We talked in the car about all those people who inched across this shimmering dustbowl in carts, looking for a better life; what we will endure to find what we want, to find a home worthy of us. What a privilege to sit in our (huge) refrigerated steel ship listening to the Eagles (sorry, but what else ?) and glide along our smooth desert corridor. A rich experience, I loved it; the incredible scale of the desert, the album-cover Joshua trees, the dead-straight roads, the expressions of awe from the kids as each new sight rolled past.
After 200-odd miles of this there was a road sign: Las Vegas 63 miles, Salt Lake City 560 miles. I thought about it, but only briefly.

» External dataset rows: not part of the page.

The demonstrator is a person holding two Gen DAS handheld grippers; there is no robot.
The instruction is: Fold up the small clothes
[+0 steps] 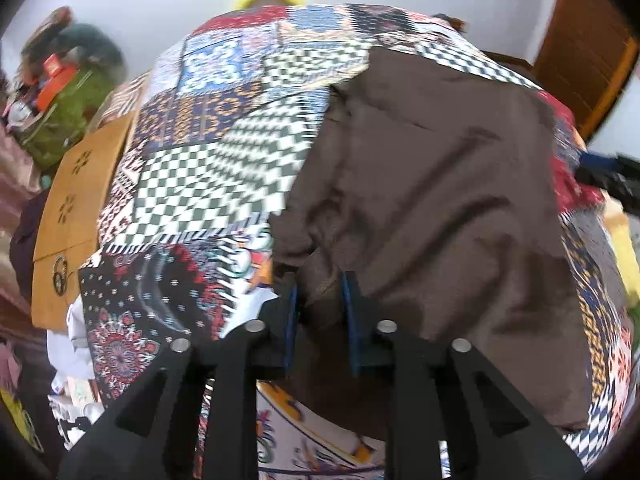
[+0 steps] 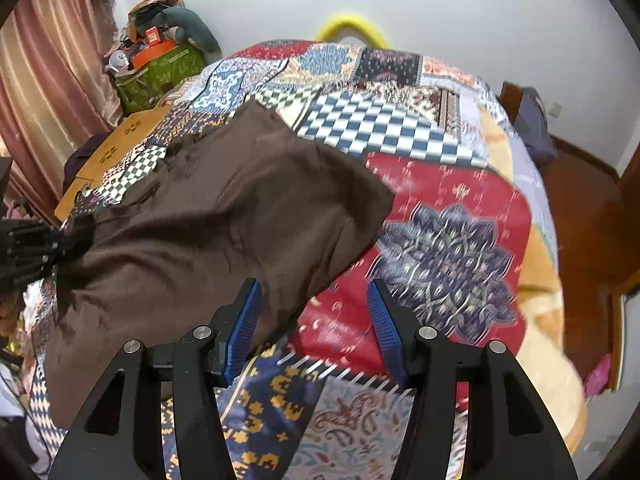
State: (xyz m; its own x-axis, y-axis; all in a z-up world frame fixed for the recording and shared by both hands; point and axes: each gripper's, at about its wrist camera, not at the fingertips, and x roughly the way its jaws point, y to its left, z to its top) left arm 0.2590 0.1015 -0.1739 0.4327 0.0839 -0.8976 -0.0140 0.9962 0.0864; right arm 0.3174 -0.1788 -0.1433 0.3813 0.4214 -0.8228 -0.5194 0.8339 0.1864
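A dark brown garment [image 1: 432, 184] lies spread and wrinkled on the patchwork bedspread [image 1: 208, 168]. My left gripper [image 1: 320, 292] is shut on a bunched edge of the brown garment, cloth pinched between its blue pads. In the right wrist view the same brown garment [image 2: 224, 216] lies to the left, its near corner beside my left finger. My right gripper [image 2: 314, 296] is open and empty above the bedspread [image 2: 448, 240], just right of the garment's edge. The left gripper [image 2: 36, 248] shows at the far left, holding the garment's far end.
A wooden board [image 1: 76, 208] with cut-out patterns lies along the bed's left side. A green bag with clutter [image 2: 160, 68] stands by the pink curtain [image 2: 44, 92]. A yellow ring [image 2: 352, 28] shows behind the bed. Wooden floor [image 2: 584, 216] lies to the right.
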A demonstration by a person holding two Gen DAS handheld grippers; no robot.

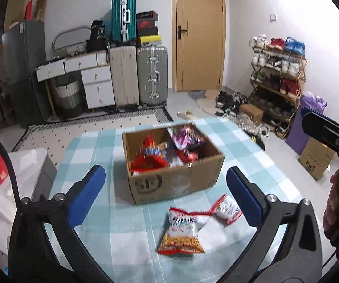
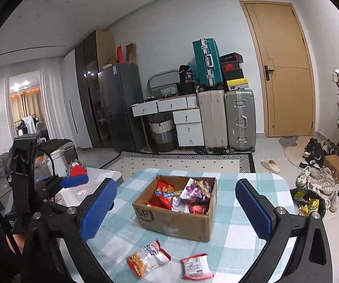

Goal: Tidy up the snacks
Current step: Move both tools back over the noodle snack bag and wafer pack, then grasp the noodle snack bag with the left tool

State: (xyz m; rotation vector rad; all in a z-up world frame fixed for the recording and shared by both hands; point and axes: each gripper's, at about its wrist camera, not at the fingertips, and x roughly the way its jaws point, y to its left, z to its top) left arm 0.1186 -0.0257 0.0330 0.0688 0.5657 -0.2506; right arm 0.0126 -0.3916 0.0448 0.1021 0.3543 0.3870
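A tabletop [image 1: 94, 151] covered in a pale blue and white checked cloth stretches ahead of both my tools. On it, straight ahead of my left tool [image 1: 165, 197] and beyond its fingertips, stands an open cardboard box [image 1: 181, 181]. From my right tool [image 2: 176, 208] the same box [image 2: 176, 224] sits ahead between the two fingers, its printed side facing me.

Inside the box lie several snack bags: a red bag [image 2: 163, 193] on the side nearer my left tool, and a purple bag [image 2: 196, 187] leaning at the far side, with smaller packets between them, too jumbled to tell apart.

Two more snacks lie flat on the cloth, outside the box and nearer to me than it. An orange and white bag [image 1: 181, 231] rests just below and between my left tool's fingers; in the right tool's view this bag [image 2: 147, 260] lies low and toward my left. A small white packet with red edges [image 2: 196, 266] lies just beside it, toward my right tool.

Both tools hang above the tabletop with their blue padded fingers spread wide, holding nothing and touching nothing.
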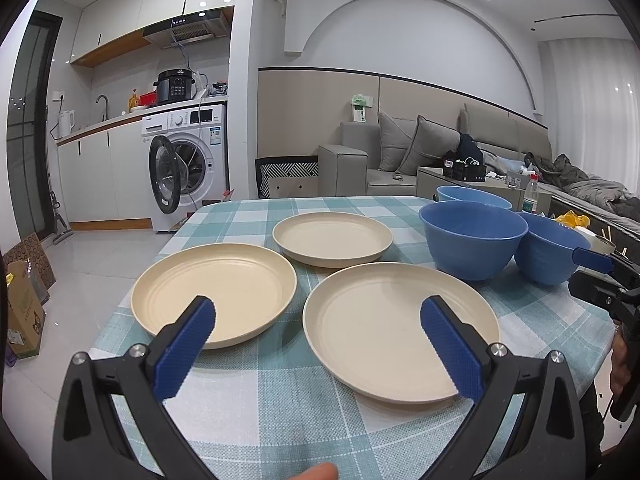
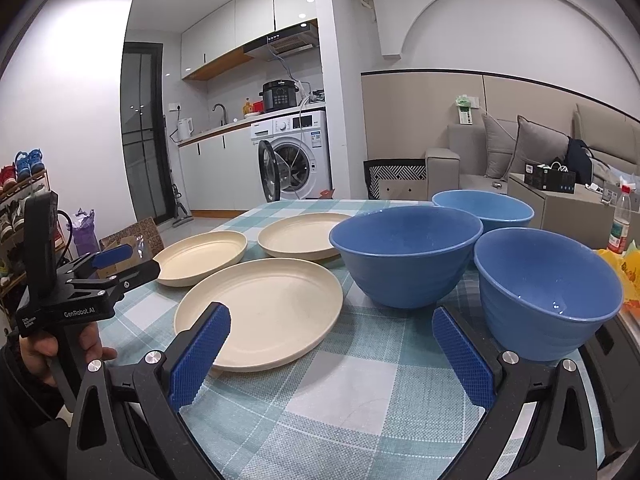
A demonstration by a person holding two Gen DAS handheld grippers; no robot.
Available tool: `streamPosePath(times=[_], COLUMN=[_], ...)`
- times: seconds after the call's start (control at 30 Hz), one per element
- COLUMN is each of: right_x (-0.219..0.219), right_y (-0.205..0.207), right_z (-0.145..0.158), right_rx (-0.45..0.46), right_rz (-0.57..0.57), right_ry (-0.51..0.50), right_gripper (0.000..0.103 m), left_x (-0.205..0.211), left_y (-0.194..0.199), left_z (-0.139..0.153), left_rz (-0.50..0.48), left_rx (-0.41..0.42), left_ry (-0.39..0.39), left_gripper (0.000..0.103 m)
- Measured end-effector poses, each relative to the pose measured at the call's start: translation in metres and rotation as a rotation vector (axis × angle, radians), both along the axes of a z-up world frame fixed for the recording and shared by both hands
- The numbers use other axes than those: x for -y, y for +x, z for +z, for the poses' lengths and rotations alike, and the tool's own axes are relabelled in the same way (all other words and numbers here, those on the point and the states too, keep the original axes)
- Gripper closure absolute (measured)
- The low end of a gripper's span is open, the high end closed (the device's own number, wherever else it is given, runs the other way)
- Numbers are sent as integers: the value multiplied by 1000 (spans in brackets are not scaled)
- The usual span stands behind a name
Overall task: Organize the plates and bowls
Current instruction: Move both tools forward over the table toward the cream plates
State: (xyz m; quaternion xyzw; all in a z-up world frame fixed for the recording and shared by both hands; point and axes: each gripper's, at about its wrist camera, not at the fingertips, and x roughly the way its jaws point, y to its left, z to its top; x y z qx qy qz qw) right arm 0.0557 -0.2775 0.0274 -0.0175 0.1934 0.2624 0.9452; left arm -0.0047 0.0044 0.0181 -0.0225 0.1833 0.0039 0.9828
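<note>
Three cream plates lie apart on the checked tablecloth: a near left plate [image 1: 214,292], a far plate [image 1: 332,240] and a near right plate [image 1: 400,328]. Three blue bowls stand upright to their right: a middle bowl [image 1: 472,236], a far bowl [image 1: 474,196] and a near bowl [image 1: 550,254]. My left gripper [image 1: 318,316] is open and empty, held above the near plates. My right gripper [image 2: 330,328] is open and empty, between the near right plate [image 2: 260,312] and the near bowl [image 2: 546,292]. The middle bowl [image 2: 406,254] stands just ahead of it.
The table [image 1: 280,400] ends near the far plate. The right gripper's body [image 1: 604,280] shows at the right edge of the left wrist view, beside the near bowl. A bottle [image 2: 620,220] and yellow items [image 2: 628,268] stand right of the bowls. Kitchen and sofa lie behind.
</note>
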Motion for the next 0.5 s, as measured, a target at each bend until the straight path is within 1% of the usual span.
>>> streamPosePath(times=[0.37,0.5], right_x=[-1,-2], right_y=[3,5], right_z=[13,16], right_rx=[1,16], right_rz=[16,11], right_ry=[17,-1], right_gripper=[0,0], left_x=[-3,-3], left_y=[0,2], left_z=[6,8], left_rz=[3,0], left_rx=[3,2], left_ry=[5,9], left_gripper=[0,0])
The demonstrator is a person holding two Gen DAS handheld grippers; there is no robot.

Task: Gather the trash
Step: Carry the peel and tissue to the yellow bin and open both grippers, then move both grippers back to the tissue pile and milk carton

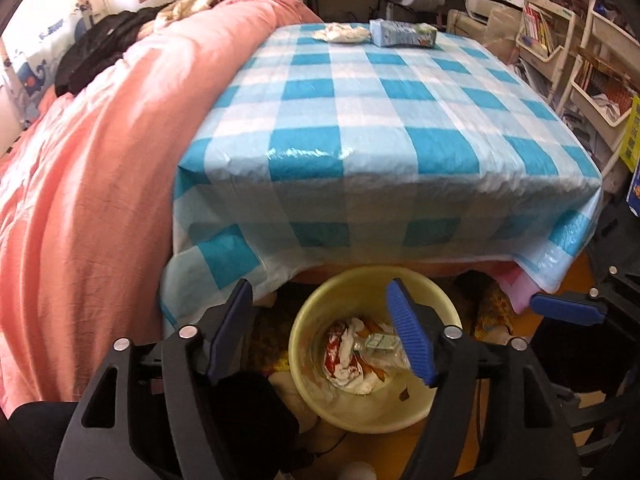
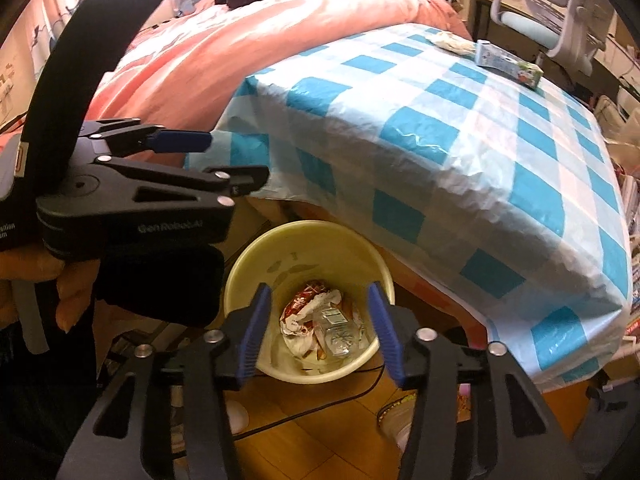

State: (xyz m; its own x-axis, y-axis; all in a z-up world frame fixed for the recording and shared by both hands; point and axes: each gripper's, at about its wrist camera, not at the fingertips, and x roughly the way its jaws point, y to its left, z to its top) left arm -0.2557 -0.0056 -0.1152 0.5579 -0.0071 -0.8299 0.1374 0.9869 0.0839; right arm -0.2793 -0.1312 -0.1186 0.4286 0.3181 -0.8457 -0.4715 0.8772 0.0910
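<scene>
Round cream bin [image 1: 374, 408] on wooden floor, below checked plastic table [image 1: 360, 120]
My left gripper [image 1: 324, 332] and right gripper [image 2: 318, 332] hover spread wide, empty, over crumpled wrappers [image 2: 316, 320] inside; on table's far edge: crumpled white wad [image 1: 341, 33], blue carton [image 1: 402, 33]

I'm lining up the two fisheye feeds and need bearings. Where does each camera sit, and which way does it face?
Left wrist: on the left gripper, open, looking down over the bin at the checkered table; right gripper's tip at right.
Right wrist: on the right gripper, open above the bin; left gripper at left.
Shared: bin, table, blue carton.
</scene>
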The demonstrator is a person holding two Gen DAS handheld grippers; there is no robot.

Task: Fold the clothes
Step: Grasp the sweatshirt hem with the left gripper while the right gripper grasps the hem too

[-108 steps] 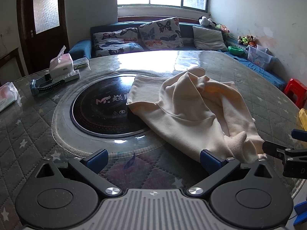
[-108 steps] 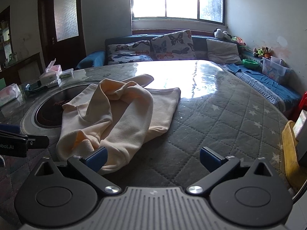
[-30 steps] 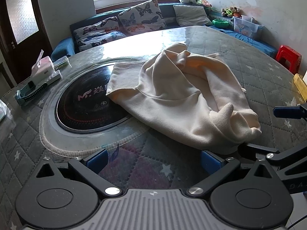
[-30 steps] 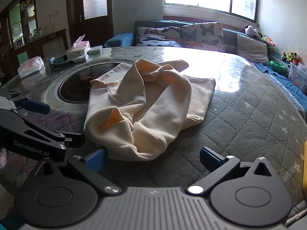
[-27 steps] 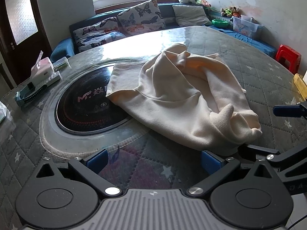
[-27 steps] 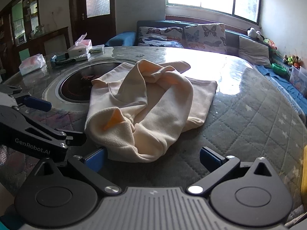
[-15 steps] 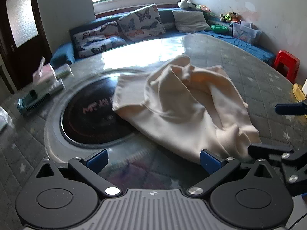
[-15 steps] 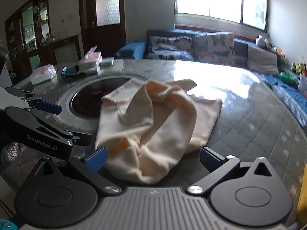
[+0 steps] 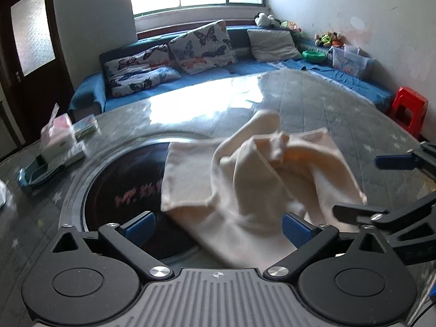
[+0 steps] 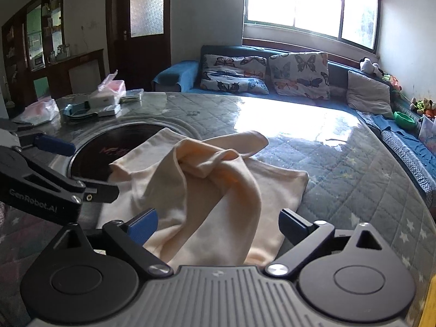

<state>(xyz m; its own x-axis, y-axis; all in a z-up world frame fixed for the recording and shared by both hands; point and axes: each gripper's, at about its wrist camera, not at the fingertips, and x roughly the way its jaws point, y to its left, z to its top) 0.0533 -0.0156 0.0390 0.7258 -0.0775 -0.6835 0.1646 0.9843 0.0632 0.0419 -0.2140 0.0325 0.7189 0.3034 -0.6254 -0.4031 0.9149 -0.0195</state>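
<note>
crumpled cream garment [image 9: 253, 179] on table [image 9: 313, 103], tissue box [image 9: 58, 139] far left

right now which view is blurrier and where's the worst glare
Left wrist view: blurrier, the cream garment and tissue box are motion-smeared; the window's glare washes out the table behind the garment. Right wrist view: sharper, but the window is blown out, with a bright patch of glare on the tabletop beyond the garment. Both fisheyes bend the room's edges.

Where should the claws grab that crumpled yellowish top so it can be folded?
Probably the near hem of the cream top, coming in low from the front. That edge lies flat and already sits between the open right claw and the open left claw, unlike the bunched middle.
</note>
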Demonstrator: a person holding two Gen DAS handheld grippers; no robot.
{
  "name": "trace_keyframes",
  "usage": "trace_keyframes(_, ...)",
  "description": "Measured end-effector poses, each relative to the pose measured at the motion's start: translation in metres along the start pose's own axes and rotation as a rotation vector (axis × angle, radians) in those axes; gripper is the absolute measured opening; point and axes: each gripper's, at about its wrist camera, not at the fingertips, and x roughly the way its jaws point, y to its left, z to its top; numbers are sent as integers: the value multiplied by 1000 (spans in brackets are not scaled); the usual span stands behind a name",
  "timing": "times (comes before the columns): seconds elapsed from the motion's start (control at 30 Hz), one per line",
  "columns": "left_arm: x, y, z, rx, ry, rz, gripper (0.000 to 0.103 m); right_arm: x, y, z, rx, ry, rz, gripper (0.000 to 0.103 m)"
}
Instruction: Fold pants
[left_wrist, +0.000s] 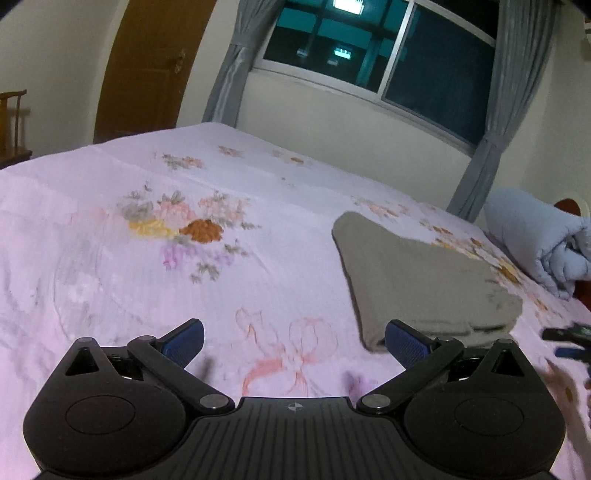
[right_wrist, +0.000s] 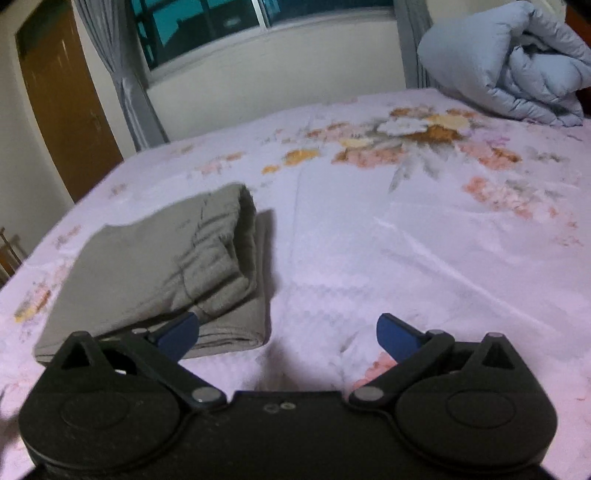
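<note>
The grey pants (left_wrist: 417, 284) lie folded in a compact stack on the pink floral bedspread (left_wrist: 184, 258). In the left wrist view they sit to the right of my left gripper (left_wrist: 293, 341), which is open and empty above the sheet, its right fingertip near the stack's near corner. In the right wrist view the pants (right_wrist: 162, 269) lie to the left, and my right gripper (right_wrist: 288, 334) is open and empty, its left finger over the stack's near edge. The right gripper also shows blurred at the right edge of the left wrist view (left_wrist: 569, 339).
A rolled light-blue duvet (right_wrist: 506, 62) lies at the bed's far right corner. Beyond the bed are a wall, a window with grey curtains (left_wrist: 491, 147), a brown door (left_wrist: 147, 62) and a wooden chair (left_wrist: 11, 122) at the left.
</note>
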Motion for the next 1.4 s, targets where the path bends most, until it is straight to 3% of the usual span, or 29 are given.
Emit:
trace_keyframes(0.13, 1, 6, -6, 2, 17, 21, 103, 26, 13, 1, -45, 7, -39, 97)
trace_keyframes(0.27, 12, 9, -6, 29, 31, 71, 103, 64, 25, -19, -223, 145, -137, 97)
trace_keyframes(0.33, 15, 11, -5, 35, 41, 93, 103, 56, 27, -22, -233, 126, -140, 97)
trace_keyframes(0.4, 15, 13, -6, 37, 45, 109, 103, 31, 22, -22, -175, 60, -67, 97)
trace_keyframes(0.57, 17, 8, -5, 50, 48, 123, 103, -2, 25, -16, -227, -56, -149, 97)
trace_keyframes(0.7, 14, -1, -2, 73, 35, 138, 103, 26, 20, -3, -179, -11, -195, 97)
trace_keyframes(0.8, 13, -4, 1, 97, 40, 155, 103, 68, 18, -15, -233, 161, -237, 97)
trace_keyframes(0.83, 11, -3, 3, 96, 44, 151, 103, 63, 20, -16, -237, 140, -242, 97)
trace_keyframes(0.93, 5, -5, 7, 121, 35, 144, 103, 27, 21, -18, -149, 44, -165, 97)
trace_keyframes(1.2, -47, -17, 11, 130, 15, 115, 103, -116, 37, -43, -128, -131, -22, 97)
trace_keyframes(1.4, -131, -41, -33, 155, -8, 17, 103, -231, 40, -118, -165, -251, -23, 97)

Saturday, September 27, 2008

To begin at the beginning

No such luck. Here we are already on our final night in LA and an unexpected treat was seeing the Disney fireworks display from our bedroom window. A contrast to last time (2004) standing on Main Street in Disneyland with two tired little kids, one asleep on the pavement and the other watching the fireworks with vague disinterest. Somehow just as special from the window, with the added bonus of hearing all the neighbourhood car alarms sounding off in response to the shock and awe of the explosions. Presumably it's just part of the wallpaper if you live in Anaheim.

I understood only hazily that Anaheim is not Los Angeles. This week my plan to see the Getty Museum was sunk by the sheer difficulty of getting anywhere in LA - sorry, Anaheim - without a car. As it happens I rearranged the car hire and got it today instead of tomorrow, so had my first experience of driving in the US on the Friday afternoon freeways of Anaheim as we shopped for food, cameras (!) and tried to find anything to eat that wasn't fried. I bottled out of driving 40 miles through central LA on a Friday afternoon to see the Getty. It'll still be there next time.

Oh yes - food shopping. Big portions, high cholesterol, low prices. Say n'more.

Wednesday, September 24, 2008

Arriving back where you started

September 23rd:
Left the ground in Auckland at 5.55 this afternoon and arrived in LAX at 11.15 the same morning, at last reclaiming the day we mislaid on the way over in 2004. We are changed people for our four rich years in New Zealand but returning by the way we came has a strange concertina effect. Also air travel is a great leveller, at least in cattle class.

September 25th
The other great leveller is Disneyland. I get into those shops and realise my own fundamental shallowness. That Fantasyland sweatshirt and black plastic ears combo set is just the thing to keep out the cold and raise a smile on Peebles High Street in February, isn't it ?

Even so, we had a great time on the rides and in the park; the kids are a great age for Disney, with Sara managing to ride a few of the more syrupy attractions with balanced irony.

Coming this way again gives us an odd sense of the familiar as we were here just before arriving in New Zealand and now just after leaving. It settles our knotted stomachs, or mine at least. Shallowness has its place.